The Mozilla Foundation, makers of the Firefox browser, said in a blog post that in August 2016 it will start filtering large categories of Flash usage that aren’t beneficial for users in order to reduce crashes and improve battery life on laptops. As the year goes on, Firefox will clamp down on more kinds of Flash content, and next year it will require that users approve playing any Flash content with a click. These moves are part of a trend by all browser makers to deprecate Flash, which is buggy and remains full of security holes.
Like other browser makers, Mozilla claims that loading less Flash content improves security, increases battery life, reduces the time to load and render pages, and generally makes Web pages more responsive. Along with its other failings, Flash has long been a CPU hog.
Mozilla bills this as blocking “certain Flash content that is not essential to the user experience,” by which they mean several types of tracking mechanisms used by advertisers and ad networks. Because the use of Flash for video has been so heavily reduced, with YouTube, Facebook, and others switching to HTML5-based video delivery for modern browsers, advertisers’ use of Flash for tracking and showing videos embedded in ads may be the only Flash that most users encounter on a regular basis.
Mozilla notes in a linked code repository that it blocks two kinds of Flash uses for objects that are 5-by-5 pixels or smaller: fingerprinting and supercookies. It estimates these two changes will reduce Flash-related crashes by 10 percent, an enormous amount across all Firefox users.
Fingerprinting uses a Flash command to retrieve a list of all installed fonts, which is one method that advertisers use to identify a browser even when someone has taken steps to not be tracked.
Supercookies are far worse: they store identifying details in a Flash object that isn’t removed when browser cookies and other tracking information are deleted; these Flash objects may even persist across private-browsing sessions. Supercookies often check to see whether a browser cookie has been removed and, if so, they “respawn” the browser cookie from an internal cache.

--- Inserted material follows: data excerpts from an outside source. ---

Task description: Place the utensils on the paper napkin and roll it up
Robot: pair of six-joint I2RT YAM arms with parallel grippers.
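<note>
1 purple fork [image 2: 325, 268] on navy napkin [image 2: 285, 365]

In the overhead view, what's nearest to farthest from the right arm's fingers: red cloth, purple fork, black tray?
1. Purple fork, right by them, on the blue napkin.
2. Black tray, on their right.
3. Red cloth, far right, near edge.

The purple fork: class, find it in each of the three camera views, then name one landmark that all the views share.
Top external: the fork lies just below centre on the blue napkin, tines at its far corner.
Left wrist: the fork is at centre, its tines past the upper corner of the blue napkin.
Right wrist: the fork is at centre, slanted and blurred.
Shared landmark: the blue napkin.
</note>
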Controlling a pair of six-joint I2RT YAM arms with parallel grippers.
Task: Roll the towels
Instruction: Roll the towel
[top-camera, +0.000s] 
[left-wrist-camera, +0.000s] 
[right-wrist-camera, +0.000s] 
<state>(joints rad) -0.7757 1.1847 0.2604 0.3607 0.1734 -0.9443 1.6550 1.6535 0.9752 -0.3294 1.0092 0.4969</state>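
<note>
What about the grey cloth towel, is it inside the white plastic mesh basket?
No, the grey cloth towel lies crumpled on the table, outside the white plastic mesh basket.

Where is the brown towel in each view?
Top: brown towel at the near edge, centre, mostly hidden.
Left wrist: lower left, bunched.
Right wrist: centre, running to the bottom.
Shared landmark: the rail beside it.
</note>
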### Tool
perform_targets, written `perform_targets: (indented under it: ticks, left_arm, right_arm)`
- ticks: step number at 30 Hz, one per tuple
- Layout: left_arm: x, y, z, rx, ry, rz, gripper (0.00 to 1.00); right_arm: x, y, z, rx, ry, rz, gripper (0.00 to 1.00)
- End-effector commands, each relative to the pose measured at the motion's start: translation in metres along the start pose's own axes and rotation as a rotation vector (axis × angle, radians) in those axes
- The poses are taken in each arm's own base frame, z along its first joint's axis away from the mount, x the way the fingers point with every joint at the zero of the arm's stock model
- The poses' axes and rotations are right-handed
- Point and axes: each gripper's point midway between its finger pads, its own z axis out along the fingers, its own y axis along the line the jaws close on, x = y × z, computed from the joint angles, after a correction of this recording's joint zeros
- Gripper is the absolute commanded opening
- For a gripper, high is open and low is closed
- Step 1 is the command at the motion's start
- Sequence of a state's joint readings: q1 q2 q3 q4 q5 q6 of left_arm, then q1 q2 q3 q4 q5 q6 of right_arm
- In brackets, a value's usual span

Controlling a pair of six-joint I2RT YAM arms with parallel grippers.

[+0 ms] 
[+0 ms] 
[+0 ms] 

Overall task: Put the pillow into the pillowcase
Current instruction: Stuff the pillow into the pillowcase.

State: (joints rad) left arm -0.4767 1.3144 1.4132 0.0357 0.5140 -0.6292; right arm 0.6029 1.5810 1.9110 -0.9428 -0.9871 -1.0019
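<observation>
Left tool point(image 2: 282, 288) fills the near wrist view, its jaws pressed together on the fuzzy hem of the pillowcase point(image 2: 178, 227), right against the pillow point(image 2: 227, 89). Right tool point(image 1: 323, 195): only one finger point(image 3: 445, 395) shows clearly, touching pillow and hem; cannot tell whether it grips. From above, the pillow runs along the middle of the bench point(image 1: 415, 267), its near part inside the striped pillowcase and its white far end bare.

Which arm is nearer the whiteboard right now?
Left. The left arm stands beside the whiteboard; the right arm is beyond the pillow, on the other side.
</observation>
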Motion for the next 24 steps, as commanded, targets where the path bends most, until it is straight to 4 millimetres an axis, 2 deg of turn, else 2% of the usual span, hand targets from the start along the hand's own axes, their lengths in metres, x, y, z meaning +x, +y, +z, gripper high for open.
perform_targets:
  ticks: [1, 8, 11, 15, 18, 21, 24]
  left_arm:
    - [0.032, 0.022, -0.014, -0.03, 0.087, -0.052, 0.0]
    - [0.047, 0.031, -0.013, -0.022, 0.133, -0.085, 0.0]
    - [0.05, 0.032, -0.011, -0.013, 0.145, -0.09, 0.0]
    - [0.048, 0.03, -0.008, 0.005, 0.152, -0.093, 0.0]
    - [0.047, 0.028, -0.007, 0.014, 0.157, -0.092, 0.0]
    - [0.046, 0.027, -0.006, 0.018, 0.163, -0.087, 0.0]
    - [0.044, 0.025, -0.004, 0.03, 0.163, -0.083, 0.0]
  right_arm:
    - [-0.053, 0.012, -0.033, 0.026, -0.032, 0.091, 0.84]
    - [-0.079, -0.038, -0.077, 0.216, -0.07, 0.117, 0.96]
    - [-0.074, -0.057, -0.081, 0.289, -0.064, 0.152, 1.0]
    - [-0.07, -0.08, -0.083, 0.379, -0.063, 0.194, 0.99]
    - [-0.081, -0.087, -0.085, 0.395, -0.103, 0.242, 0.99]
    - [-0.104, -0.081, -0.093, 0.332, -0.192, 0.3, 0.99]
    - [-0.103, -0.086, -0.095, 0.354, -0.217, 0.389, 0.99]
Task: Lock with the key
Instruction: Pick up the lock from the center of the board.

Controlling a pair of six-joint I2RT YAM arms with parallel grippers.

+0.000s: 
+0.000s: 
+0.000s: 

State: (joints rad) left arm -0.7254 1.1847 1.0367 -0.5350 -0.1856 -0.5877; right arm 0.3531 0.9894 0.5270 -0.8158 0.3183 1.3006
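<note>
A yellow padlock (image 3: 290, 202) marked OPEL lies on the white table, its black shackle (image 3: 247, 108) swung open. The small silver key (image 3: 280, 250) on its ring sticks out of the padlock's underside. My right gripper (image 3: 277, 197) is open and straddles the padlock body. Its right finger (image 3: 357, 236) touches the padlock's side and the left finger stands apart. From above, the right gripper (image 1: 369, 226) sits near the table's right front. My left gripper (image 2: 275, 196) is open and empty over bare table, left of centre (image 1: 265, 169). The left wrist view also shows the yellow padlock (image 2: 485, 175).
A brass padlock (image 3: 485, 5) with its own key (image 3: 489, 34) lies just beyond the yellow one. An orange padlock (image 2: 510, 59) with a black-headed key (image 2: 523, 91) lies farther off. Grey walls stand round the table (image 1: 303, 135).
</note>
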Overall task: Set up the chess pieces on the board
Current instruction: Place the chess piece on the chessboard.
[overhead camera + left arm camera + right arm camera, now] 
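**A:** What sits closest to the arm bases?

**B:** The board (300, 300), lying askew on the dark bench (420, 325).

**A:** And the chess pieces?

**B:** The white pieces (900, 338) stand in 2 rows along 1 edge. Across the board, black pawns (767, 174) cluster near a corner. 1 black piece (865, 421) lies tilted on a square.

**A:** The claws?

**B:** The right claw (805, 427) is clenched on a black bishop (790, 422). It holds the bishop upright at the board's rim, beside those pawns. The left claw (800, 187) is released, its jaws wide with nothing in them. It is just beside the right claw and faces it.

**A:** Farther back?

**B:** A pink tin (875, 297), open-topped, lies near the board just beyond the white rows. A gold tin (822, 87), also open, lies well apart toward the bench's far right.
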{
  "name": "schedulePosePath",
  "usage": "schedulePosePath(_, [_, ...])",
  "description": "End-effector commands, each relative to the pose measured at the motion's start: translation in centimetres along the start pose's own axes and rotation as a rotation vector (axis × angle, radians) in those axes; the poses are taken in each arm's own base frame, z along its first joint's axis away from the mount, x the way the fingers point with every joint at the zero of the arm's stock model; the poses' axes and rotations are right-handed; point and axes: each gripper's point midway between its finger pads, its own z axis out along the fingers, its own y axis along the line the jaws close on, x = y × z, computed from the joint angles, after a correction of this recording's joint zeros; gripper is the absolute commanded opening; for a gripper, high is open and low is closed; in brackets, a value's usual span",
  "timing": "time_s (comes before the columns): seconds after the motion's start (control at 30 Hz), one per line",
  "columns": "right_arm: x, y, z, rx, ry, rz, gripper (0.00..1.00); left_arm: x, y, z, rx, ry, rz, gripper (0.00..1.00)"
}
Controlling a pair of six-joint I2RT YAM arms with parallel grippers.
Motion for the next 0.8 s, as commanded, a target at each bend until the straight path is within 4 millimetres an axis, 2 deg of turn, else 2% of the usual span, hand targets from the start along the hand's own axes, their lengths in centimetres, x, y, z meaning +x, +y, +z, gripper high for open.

Later this year, Firefox will stop allowing Flash to determine whether a given piece of content on a Web page is visible, another element of ad tracking. (If someone can’t see an ad, has it truly been served?) An HTML-based alternative will be made available in Firefox when it disables the Flash version.
Finally, in 2017, Mozilla will switch from Flash playing by default to requiring a click for approval.
Mozilla’s steps parallel those taken by other desktop Web browser makers. Apple’s WebKit team said in June 2016 that macOS 10.12 Sierra won’t reveal to a Web server what multimedia plug-ins it has in order to force sites to deliver HTML5 by default. If a site can’t send HTML5, Safari will show the visitor a click-to-play option for Flash. (This is separate from the excellent ClickToFlash and ClickToPlugin extensions available for Safari.)
Google made a similar announcement about Chrome in May 2016. The Chrome browser will report that Flash is available only to servers in the top 10 most-visited domains worldwide that serve any Flash content, currently including YouTube, Facebook, Yahoo, Microsoft’s Live.com, Amazon, and Twitch. Users can also whitelist Flash.
Microsoft isn’t as committed to reducing and ultimately eliminating Flash as the other three major browser makers, and its plans have no impact on iOS and Mac users. However, it intends to isolate Flash in future updates to Internet Explorer by “pausing unnecessary content,” which may refer to Flash used for tracking, auto-play video, and other ad-related purposes.
Unfortunately, some misguided and outdated Web sites continue to rely on Flash, and this set might include online services you have to use for work, banking, or managing health-care issues. Hopefully their reliance on Flash will be short-lived, since every step browser makers take to reduce Flash’s use further prods laggard sites to get with the times and give up on Flash.